- [WHAT TO WORK ON]
Exact transcription begins at the first line of the material below and ends with the line holding "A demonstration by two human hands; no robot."; pictures are skipped.

++++++++

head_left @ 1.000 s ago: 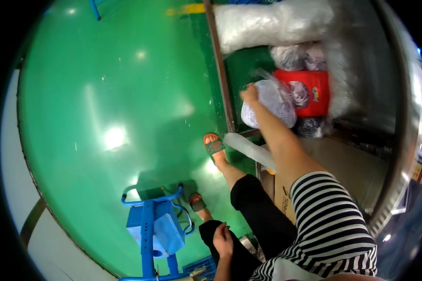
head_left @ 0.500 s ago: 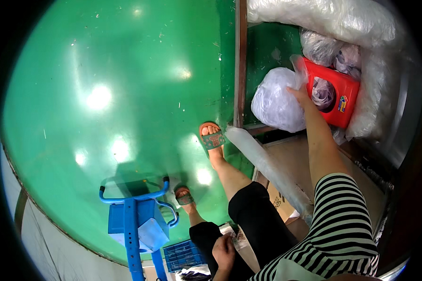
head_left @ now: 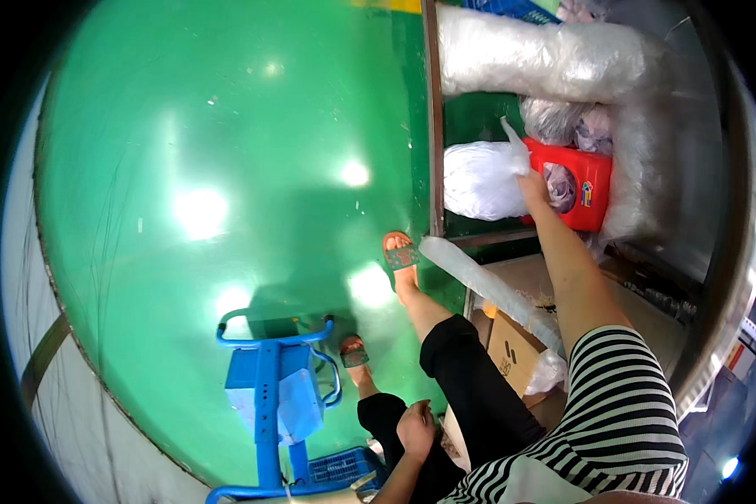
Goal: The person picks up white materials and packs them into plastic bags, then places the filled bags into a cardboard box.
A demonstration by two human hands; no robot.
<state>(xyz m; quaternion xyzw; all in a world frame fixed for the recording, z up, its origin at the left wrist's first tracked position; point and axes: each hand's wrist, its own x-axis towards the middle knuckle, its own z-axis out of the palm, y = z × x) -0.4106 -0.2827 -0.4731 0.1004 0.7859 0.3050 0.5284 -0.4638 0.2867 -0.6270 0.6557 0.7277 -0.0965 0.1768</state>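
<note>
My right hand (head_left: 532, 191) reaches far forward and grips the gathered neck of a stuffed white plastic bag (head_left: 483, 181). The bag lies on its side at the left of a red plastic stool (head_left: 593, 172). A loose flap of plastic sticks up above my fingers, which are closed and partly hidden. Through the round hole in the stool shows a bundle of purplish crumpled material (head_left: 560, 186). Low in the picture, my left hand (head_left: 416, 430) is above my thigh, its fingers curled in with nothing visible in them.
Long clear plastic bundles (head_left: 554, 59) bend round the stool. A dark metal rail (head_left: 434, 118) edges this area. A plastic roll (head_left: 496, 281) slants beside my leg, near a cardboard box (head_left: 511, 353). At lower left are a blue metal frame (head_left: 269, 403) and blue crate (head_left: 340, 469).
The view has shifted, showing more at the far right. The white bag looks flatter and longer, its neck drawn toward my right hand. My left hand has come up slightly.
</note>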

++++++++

- [EXERCISE RESPONSE]
head_left @ 1.000 s ago: 
head_left @ 0.500 s ago: 
head_left @ now: 
Goal: The person picks up white materials and packs them into plastic bags, then places the filled bags into a cardboard box.
A demonstration by two human hands; no robot.

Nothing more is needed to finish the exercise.